Isabella Gardner loved young men. Was it because she lost her only son when he was two and had no other children? Or, was it something about handsome bachelors that drew her to them? Was she mother or was she mistress? Or a little of both? Here she is with the circle of bachelors who spent weekends at Beauport on the Eastern Neck near Gloucester, MA. Henry Davis Sleeper (second from left) bought, built, and decorated the house, now owned by Historic New England. Abram Piatt Andrew (far right), Sleeper's friend and sometime lover, was his next door neighbor.
Isabella Gardner was so angry when she saw this etched image of her by the Swedish painter, Anders Zorn, that she had him destroy all the plates. Yet, he captured something of the engagingly preposterous and the absurd about her. It was what made her such good company. She liked to wear fur coats and a jeweled headpiece with diamonds standing out on the ends of little antennae. They wobbled as she walked.
She was a rich woman with a good figure, but her mouth was fiendishly difficult to paint. If painted accurately, it made her look plain. Whistler, Passini, Bunker, Zorn, and Sargent all tried to do it. The best of them fudged her mouth.
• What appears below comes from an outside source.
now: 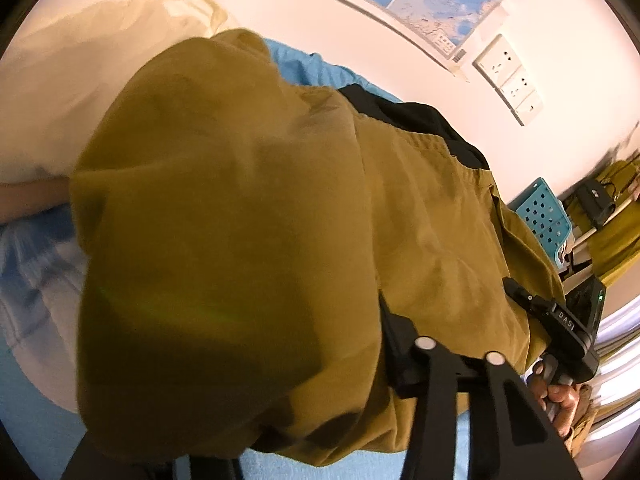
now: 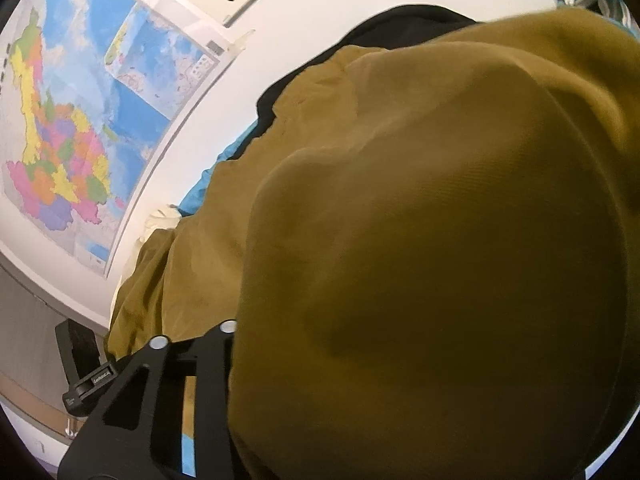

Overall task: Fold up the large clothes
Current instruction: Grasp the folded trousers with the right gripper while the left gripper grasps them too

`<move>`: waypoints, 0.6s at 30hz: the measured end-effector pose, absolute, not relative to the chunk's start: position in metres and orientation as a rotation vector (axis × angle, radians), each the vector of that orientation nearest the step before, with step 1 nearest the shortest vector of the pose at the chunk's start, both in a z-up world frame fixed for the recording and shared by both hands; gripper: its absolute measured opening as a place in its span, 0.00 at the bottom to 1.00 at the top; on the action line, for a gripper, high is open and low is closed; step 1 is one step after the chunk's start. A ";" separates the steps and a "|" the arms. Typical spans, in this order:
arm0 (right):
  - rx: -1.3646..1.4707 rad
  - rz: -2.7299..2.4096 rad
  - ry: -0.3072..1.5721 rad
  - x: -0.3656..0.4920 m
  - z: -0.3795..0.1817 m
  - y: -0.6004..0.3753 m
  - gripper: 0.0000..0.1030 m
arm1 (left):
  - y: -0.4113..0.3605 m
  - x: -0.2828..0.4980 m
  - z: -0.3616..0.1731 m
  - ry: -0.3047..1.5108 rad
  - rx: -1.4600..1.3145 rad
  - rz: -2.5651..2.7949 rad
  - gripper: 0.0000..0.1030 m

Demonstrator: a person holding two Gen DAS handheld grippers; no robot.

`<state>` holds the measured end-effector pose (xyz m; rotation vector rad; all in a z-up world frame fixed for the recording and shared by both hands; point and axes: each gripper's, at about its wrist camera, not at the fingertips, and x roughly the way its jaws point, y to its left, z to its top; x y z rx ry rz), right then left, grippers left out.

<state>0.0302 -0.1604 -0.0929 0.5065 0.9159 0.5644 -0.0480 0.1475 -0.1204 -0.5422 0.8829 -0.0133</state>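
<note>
A large olive-brown garment [image 1: 248,220] fills the left wrist view and hangs close over the lens; it also fills the right wrist view [image 2: 440,240]. It is stretched between my two grippers above a blue bed sheet [image 1: 304,68]. My left gripper [image 1: 384,360] is shut on the garment's edge; only one finger [image 1: 436,404] shows, the other is under cloth. My right gripper [image 2: 236,344] is shut on the garment, one finger [image 2: 132,396] visible. The right gripper's body [image 1: 568,328] and the hand show in the left wrist view. A black garment [image 1: 420,116] lies behind.
A white wall with a map [image 2: 60,128] and power sockets [image 1: 508,76] runs behind the bed. A white pillow or cloth [image 1: 80,72] lies at the left. A blue perforated basket [image 1: 544,216] stands at the right. White-blue cloth [image 1: 36,264] lies on the bed.
</note>
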 end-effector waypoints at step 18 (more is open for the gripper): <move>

The worst made her look ridiculous, even ugly. She was not a forgiving sitter. She was prepared to pay a high price for her portrait. She expected for her money to have a picture that made her look good. She did not apologize for being vain. She had a kind of childish candor about it. When she admired herself in a portrait and approved what she saw, it was as if she were mocking herself at the same time. Painters seldom remembered the frustration of having to re-do her portrait. They remembered what fun she was to be with.